:: EXERCISE OBJECTIVE ::
Write out, precisely and in full, each line of the material.
□ □ □
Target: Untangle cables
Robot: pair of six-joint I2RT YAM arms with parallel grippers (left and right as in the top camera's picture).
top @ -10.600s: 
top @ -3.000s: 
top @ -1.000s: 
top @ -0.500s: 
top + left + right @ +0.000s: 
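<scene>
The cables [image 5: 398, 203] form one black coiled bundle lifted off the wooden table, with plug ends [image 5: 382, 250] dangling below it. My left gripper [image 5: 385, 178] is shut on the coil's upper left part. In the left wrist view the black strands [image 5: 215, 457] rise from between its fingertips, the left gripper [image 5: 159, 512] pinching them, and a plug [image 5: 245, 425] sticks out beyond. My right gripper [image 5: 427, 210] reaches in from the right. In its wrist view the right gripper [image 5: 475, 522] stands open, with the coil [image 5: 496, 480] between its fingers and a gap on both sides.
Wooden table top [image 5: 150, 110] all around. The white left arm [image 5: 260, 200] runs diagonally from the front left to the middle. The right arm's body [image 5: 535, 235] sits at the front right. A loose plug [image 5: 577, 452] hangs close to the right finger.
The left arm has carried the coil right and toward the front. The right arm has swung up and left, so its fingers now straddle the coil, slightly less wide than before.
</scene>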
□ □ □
:: SOLUTION TO THE PROBLEM ::
Target: Untangle cables
Robot: pair of six-joint I2RT YAM arms with parallel grippers (left and right as in the top camera's picture).
top @ -10.600s: 
top @ -3.000s: 
top @ -1.000s: 
top @ -0.500s: 
top + left + right @ +0.000s: 
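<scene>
The cables [image 5: 398, 203] form one black coiled bundle lifted off the wooden table, with plug ends [image 5: 382, 250] dangling below it. My left gripper [image 5: 385, 178] is shut on the coil's upper left part. In the left wrist view the black strands [image 5: 215, 457] rise from between its fingertips, the left gripper [image 5: 159, 512] pinching them, and a plug [image 5: 245, 425] sticks out beyond. My right gripper [image 5: 427, 210] reaches in from the right. In its wrist view the right gripper [image 5: 475, 522] stands open, with the coil [image 5: 496, 480] between its fingers and a gap on both sides.
Wooden table top [image 5: 150, 110] all around. The white left arm [image 5: 260, 200] runs diagonally from the front left to the middle. The right arm's body [image 5: 535, 235] sits at the front right. A loose plug [image 5: 577, 452] hangs close to the right finger.
The left arm has carried the coil right and toward the front. The right arm has swung up and left, so its fingers now straddle the coil, slightly less wide than before.
</scene>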

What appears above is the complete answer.